What you have to do
Without including any pictures, write out the data below exactly.

Input data
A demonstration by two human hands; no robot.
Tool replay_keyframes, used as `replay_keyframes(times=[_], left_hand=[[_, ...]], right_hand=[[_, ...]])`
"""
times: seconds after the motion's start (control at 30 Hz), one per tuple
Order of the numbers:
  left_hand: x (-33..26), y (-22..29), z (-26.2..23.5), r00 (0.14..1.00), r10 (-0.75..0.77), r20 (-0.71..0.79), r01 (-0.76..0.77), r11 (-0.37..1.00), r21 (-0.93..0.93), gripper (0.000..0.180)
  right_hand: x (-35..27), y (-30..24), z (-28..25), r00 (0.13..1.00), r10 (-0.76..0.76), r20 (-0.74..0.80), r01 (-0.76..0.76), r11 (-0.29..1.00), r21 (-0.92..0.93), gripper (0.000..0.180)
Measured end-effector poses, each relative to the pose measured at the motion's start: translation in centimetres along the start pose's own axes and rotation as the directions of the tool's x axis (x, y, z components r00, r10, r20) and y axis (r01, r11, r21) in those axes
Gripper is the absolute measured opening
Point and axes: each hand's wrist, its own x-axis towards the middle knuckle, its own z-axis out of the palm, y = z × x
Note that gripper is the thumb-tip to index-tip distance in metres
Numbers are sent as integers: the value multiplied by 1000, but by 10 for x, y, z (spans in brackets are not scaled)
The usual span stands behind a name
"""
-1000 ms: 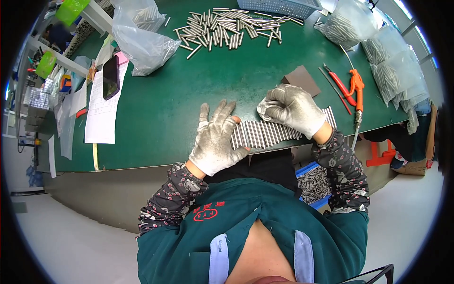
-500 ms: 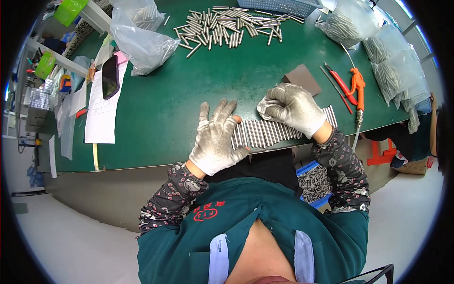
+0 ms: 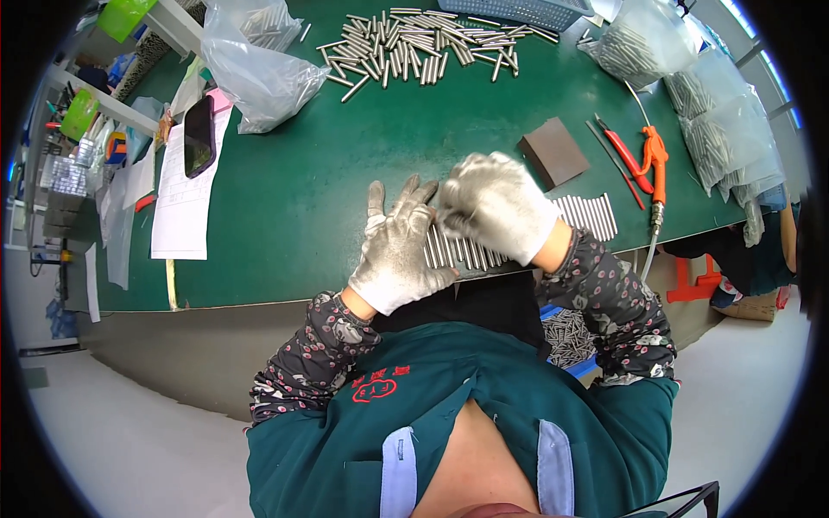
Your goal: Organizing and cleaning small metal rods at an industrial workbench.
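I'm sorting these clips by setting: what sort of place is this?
Probably a small-parts factory or workshop: a row of metal pins lies on a green workbench, with plastic bags of similar pins and an orange air gun to the right.

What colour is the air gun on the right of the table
The air gun is bright orange, best seen in the head view.

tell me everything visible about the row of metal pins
The row of metal pins is made of slim, straight, shiny silver-grey cylinders lying flat side by side, near the front edge of the green tabletop. Their ends point roughly toward and away from the person. The left hand brackets the row's left end; the blurred right hand hides its middle, so contact there is unclear.
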Motion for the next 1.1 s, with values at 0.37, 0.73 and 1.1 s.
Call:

Task response
A demonstration by two human hands; no robot.
Tool replay_keyframes, used as `replay_keyframes(times=[_], left_hand=[[_, ...]], right_hand=[[_, ...]])`
"""
times: seconds after the motion's start (control at 30 Hz), one per tuple
Order of the numbers:
  left_hand: x (-33..26), y (-22..29), z (-26.2..23.5), r00 (0.14..1.00), r10 (-0.75..0.77), r20 (-0.71..0.79), r01 (-0.76..0.77), r11 (-0.37..1.00), r21 (-0.93..0.93), gripper (0.000..0.180)
  right_hand: x (-35..27), y (-30..24), z (-28..25), r00 (0.13..1.00), r10 (-0.76..0.76), r20 (-0.74..0.80), r01 (-0.76..0.76), r11 (-0.29..1.00), r21 (-0.92..0.93), gripper (0.000..0.180)
Measured end-effector poses, each relative to the pose measured at the motion's start: translation in centimetres along the start pose's own axes and rotation as the directions of the tool's x axis (x, y, z components r00, r10, r20) and y axis (r01, r11, r21) in those axes
Gripper is the absolute measured opening
Point and axes: each hand's wrist, its own x-axis towards the middle knuckle, its own z-axis out of the palm, y = z × x
Note that gripper is the thumb-tip to index-tip distance in metres
Numbers are sent as integers: the value multiplied by 1000, but by 10 for x, y, z (spans in brackets are not scaled)
The usual span stands behind a name
"""
-1000 ms: 
-500 ms: 
+0 ms: 
Your goal: Organizing and cleaning small metal rods at an industrial workbench.
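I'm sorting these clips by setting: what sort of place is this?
Probably a small-parts factory or workshop: a row of metal pins lies on a green workbench, with plastic bags of similar pins and an orange air gun to the right.

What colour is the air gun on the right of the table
The air gun is bright orange, best seen in the head view.

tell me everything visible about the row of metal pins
The row of metal pins is made of slim, straight, shiny silver-grey cylinders lying flat side by side, near the front edge of the green tabletop. Their ends point roughly toward and away from the person. The left hand brackets the row's left end; the blurred right hand hides its middle, so contact there is unclear.
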Motion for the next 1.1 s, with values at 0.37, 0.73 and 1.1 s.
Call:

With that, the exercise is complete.